EBM can be applied to identify chemical hazards (Module 3). For example, highly specific bioassays indicative of receptor-mediated effects such as estrogenic activity or photosystem II inhibition could be used to identify chemical hazards associated with wastewater and agriculture/domestic herbicide use, respectively. As an example, Hebert et al. (2018) used an oxidative stress response assay to differentiate between micropollutants and formed DBPs in their contribution to the effect in treated DW after chlorination, with DBPs contributing up to 58% of the oxidative stress response. EBM could also be conducted after potentially hazardous extreme events (e.g., heavy rainfall, chemical spills and bushfires) to determine how such events altered the chemical hazards in the system (Crawford et al. 2022). Climate change is expected to increase the frequency and severity of such events and WSPs need to be updated accordingly (WHO 2017a). EBM can also be applied to assess changes in chemical hazards associated with climate-related events, such as drought, increased rainfall and higher temperatures (WHO 2017a).

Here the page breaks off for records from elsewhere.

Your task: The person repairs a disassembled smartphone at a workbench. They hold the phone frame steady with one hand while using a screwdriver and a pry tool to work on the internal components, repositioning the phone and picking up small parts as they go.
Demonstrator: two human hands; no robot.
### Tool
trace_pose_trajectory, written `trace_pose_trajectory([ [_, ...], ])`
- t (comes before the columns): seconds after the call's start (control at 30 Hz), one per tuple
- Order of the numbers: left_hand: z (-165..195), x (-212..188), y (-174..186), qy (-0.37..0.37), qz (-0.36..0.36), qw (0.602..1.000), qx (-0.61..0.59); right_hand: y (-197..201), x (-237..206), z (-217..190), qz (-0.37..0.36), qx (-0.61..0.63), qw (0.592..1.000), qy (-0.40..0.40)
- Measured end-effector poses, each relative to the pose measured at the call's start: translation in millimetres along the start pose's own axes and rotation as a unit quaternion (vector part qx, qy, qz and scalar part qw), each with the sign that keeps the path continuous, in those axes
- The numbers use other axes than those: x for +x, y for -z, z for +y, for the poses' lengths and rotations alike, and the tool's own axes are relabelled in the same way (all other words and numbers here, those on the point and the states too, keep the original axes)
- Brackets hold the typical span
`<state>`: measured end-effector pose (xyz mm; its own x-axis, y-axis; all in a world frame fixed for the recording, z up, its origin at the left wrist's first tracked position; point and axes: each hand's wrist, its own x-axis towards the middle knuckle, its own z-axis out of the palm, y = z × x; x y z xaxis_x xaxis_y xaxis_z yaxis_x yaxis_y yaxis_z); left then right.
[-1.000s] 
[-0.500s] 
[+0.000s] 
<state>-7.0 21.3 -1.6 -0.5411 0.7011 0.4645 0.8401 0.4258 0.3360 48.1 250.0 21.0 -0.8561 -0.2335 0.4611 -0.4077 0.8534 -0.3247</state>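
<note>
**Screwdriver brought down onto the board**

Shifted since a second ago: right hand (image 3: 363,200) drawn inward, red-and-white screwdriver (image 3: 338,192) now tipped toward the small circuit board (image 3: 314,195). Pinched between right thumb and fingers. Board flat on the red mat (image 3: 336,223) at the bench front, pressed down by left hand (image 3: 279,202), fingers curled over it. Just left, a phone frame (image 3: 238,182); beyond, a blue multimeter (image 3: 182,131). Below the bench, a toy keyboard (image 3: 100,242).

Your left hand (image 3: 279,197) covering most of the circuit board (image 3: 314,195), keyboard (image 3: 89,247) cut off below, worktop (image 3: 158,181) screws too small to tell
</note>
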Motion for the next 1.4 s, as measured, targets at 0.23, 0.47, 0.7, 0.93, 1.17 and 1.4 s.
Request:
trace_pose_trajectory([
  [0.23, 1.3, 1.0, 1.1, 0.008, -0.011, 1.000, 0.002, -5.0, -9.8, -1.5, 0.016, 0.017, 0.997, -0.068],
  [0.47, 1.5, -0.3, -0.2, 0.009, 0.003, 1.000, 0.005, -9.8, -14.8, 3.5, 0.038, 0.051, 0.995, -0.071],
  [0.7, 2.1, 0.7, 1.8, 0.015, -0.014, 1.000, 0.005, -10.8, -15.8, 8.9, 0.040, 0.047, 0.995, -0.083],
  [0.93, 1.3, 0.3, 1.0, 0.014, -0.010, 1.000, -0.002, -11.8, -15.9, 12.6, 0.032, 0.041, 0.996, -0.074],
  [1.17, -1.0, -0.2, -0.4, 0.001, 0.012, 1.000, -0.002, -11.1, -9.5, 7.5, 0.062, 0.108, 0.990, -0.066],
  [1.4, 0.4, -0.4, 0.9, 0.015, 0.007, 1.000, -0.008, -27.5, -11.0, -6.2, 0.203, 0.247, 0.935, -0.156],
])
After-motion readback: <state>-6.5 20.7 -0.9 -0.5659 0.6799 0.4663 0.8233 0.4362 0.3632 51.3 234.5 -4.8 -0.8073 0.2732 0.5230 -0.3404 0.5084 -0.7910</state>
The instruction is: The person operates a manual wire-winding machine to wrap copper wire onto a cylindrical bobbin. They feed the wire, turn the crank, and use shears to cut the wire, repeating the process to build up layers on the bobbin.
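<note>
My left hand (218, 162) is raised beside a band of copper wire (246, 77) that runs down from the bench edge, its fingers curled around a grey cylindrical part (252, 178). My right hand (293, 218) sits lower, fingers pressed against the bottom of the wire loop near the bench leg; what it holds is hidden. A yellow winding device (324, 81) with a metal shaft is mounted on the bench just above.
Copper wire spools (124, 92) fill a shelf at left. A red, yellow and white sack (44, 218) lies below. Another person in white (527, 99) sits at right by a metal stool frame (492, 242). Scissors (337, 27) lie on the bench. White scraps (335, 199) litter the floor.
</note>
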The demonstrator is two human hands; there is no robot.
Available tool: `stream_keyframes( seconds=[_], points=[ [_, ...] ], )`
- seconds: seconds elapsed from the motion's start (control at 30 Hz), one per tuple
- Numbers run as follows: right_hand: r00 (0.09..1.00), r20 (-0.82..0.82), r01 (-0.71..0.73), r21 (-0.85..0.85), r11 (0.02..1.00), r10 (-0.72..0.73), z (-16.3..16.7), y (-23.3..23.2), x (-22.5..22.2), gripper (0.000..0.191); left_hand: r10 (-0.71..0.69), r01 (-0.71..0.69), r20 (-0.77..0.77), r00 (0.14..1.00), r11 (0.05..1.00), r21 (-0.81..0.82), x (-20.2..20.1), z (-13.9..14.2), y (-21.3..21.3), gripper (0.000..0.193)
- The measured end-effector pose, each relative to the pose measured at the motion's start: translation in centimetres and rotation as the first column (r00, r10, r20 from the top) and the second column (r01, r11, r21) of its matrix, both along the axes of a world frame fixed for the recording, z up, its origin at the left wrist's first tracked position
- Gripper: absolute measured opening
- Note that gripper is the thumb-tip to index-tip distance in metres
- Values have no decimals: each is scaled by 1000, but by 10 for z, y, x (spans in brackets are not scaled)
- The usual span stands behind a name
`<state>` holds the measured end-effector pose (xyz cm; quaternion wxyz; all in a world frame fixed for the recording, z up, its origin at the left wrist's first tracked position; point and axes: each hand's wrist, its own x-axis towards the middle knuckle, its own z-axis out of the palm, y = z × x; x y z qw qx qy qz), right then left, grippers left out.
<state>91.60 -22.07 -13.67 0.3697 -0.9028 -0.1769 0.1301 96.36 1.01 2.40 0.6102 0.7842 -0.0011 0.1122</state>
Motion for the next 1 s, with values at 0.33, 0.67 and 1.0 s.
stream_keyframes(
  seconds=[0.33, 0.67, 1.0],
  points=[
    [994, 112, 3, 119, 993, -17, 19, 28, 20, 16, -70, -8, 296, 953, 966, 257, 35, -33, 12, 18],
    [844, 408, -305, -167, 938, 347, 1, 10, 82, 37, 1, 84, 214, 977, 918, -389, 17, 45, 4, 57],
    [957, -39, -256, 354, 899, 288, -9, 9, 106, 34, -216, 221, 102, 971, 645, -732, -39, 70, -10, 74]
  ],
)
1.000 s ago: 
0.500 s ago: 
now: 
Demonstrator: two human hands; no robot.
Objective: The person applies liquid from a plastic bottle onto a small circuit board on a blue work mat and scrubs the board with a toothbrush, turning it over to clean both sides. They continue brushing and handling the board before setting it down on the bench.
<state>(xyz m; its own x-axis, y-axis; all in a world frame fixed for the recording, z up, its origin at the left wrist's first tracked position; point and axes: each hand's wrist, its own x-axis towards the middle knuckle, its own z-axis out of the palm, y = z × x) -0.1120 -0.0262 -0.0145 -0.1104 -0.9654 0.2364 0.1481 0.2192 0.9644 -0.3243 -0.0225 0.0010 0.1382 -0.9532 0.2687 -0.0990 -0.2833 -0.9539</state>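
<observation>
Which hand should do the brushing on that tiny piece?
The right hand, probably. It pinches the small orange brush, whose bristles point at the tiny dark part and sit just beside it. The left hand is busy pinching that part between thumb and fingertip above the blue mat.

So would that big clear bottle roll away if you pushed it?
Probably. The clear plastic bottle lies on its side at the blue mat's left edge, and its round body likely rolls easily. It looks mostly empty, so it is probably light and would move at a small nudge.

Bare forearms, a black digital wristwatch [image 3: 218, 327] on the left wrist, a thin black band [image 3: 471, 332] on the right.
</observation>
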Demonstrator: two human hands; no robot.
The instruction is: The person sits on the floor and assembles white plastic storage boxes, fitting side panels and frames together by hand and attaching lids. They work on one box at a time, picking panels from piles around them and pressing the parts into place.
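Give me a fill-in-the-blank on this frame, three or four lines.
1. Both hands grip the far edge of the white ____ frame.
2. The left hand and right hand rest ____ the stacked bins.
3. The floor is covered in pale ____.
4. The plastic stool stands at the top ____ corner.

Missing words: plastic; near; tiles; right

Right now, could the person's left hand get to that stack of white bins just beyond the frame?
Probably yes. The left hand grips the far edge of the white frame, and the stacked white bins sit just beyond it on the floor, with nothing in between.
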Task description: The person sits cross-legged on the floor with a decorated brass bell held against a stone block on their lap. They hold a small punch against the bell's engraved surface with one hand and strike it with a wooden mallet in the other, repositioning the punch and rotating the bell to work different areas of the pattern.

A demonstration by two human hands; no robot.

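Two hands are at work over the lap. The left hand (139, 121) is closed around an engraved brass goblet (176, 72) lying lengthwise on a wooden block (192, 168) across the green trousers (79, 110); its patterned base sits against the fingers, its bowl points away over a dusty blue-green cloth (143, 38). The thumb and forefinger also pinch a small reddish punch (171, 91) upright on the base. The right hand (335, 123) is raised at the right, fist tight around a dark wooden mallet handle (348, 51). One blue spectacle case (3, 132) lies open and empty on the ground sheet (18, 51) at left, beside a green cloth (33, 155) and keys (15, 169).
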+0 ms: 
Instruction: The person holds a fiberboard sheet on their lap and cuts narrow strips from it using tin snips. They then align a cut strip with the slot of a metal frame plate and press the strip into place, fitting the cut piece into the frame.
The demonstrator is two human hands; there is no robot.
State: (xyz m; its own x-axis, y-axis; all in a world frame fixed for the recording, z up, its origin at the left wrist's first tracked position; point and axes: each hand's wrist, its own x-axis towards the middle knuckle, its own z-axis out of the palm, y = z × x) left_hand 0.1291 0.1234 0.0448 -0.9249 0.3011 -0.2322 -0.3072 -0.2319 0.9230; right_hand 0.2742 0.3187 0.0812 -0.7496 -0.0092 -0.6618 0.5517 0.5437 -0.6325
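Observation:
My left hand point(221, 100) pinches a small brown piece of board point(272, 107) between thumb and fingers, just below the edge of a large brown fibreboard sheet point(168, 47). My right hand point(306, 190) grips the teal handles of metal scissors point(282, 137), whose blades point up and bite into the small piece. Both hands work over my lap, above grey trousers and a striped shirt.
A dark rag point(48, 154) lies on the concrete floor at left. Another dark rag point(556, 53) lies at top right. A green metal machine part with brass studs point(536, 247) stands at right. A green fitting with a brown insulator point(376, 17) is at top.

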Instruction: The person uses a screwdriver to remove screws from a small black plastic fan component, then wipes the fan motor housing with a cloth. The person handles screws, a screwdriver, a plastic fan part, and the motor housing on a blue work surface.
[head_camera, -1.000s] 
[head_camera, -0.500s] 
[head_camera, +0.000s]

New activities in a catchment or altered DW treatment processes require revision of the WSP (Module 10), and EBM can be applied to characterise any resulting changes in water quality. A prominent example is the implementation of ozonation in a Swiss wastewater treatment plant (WWTP), where baseline effects were registered using in vitro bioassays prior to the implementation of ozonation (Escher et al. 2008). Ozonation following the secondary biological treatment was effective at reducing estrogenic activity and phytotoxicity, supporting the implementation of ozonation as a tertiary treatment step, particularly when discharging effluents into receiving waters under low-flow conditions (Escher et al. 2009). In another example, Cavallin et al. (2021) applied assays indicative of activation of the peroxisome proliferator-activated receptor-gamma (PPARγ), ER and glucocorticoid receptor (GR) to evaluate the surface water quality in the Colorado River before and after replacing an aging WWTP. The new WWTP resulted in a substantial improvement in water quality, as evidenced by a significant decrease in bioassay responses to RW samples.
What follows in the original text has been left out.